LGBTQ rights are part of the human rights inherent to all human beings without discrimination, according to the Universal Declaration of Human Rights, which is part of the International Bill of Human Rights adopted by the General Assembly of the United Nations.

However, the extent of the international consensus on LGBTQ rights is a tricky question, says Meise.

“If you look at the last 10 or 15 years, you’ll see a growth in LGBTQ rights around the world, broadly speaking,” he says. “And if you look at just one measure of that, the number of countries that have legalized same-sex marriage in some form, that’s a significant change in the last two decades.”

But such growth is not universal. There is a subset of states that have actively expressed their intention that human rights not be extended to cover sexual orientation or gender identity, Meise says. There are also countries that actively resist efforts to expressly codify protections for LGBTQ people in some way.

photo by alexander meise (left) and dan danielsen (right)
Alexandra (Xander) Meise, a law professor, left, and Dan Danielsen. Photo by Matthew Modoono/Northeast University and courtesy photo

Qatar is among 11 countries in the world that have the death penalty as one of the possible punishments for consensual same-sex conduct, according to ILGA World, the International Lesbian, Gay, Bisexual, Trans and Intersex Association.

Same-sex sexual relations between men are illegal, even if they are consensual. Penalties include lashing, lengthy prison sentences, and/or deportation for foreign nationals, according to the US State Department.

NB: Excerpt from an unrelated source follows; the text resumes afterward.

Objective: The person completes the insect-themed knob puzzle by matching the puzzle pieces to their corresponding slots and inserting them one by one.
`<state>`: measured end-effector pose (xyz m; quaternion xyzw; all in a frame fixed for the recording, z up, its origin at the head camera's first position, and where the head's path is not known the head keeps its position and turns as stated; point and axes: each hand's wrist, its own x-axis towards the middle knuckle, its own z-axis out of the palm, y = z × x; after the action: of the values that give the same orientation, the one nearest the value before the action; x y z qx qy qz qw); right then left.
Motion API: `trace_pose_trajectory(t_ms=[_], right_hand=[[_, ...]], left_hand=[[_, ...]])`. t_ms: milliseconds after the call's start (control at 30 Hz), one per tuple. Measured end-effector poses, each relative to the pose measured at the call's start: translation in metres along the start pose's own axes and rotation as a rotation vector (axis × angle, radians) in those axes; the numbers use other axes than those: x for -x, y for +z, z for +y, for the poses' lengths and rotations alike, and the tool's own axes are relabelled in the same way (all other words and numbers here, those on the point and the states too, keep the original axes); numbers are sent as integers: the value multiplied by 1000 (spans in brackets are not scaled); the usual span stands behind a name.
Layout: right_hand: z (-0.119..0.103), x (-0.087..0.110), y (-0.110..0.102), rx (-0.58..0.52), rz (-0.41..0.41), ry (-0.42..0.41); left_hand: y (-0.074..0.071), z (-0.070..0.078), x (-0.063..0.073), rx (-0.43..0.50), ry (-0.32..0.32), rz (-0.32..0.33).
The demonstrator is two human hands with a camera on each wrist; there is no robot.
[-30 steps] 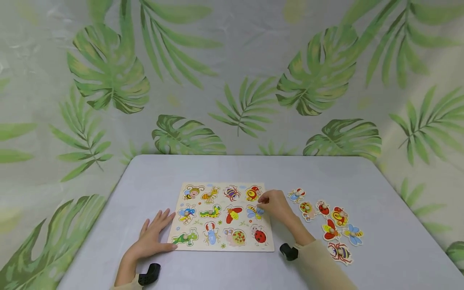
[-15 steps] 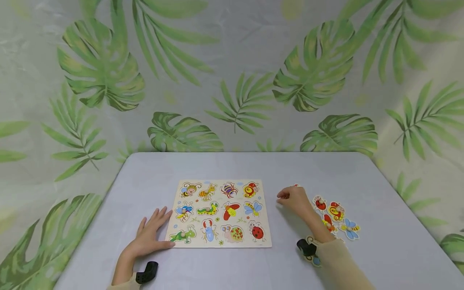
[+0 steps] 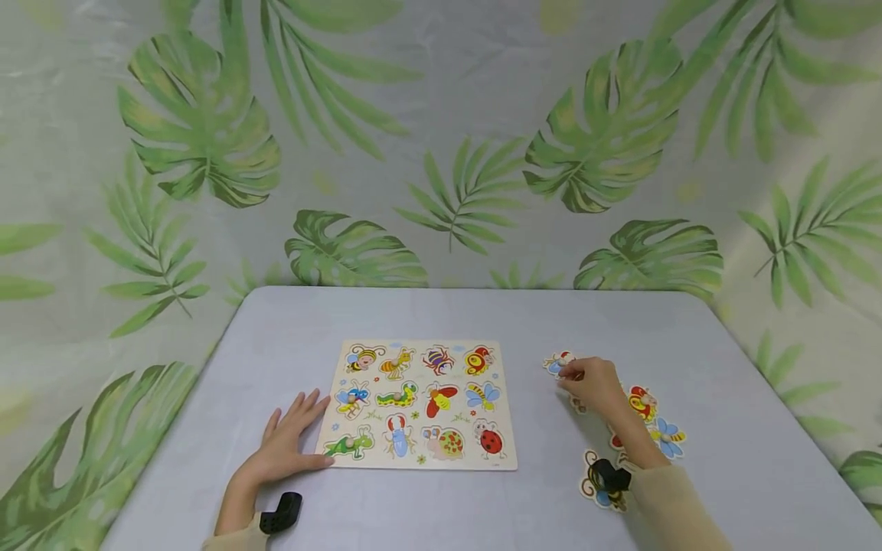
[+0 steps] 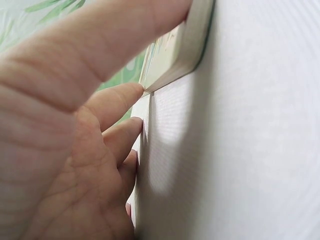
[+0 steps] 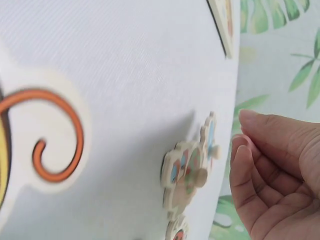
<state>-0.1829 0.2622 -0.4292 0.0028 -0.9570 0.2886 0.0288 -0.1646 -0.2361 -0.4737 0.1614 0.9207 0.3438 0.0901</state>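
My left hand (image 3: 285,444) rests at the left edge of a wooden insect puzzle board (image 3: 506,459), thumb on its near corner and fingers spread along the side. Knobbed pieces, among them a green caterpillar (image 3: 397,396) and a grasshopper (image 3: 350,443), sit in the board. To the right of it, my right hand (image 3: 596,386) hovers by a blue beetle puzzle piece (image 3: 555,363), fingertips overlapping its near edge. The right wrist view shows thumb and fingers bent with a small gap between, beyond the knobs of the beetle piece (image 5: 210,135) and a snail piece (image 5: 176,167).
A bee piece (image 3: 589,484) lies near my right wrist, partly covered by the wrist camera (image 3: 611,476). A red-and-yellow butterfly piece (image 3: 642,402) and a blue-winged piece (image 3: 668,438) lie right of the forearm, which hides others. A leaf-patterned backdrop (image 3: 462,153) stands behind the table.
My right hand has moved right, from the board's right edge to the beetle piece, its fingers now nearer that piece. The left hand stays at the board.
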Motion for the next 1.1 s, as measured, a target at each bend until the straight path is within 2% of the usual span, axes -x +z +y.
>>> trace_pose_trajectory(t_ms=[367, 733, 933, 1100], right_hand=[[20, 11, -12, -34, -35, 100], [34, 15, -18, 16, -45, 87], [33, 8, -13, -18, -102, 97], [33, 5, -13, 5, -84, 77]], left_hand=[[2, 0, 0, 4, -1, -7], [9, 0, 0, 6, 6, -12], [4, -1, 3, 17, 0, 2], [2, -1, -3, 20, 24, -3]])
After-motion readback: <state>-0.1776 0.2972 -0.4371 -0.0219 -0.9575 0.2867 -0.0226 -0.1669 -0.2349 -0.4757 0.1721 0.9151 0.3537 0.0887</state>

There is no law that penalizes sexual relations between women of the same sex, however, in practice they are also persecuted, says Mohamed.

The state conducts cyber surveillance, tries to shut down venues, and infiltrates LGBTQ groups to arrest them. LGBTQ people are detained by the Department of Preventive Security, a law enforcement agency, Mohamed says, and are jailed for weeks or months, sometimes without charge. There they are verbally and physically abused, tortured, and sexually harassed.

Qatar subjects LGBTQ people to conversion therapy

The state also subjects LGBTQ people in Qatar to conversion therapy. If an LGBTQ person cannot hide her sexuality because of her appearance or gender expression, she risks losing her job and being unemployed.

Mohamed says the treatment LGBTQ people experience in Qatar cannot be fully explained by religious beliefs.

“I can definitely argue that the kind of persecution Qatar is subjecting us to is against Islam,” he says, “because Islam does not support kidnapping and torturing people. And that’s what they do to us.”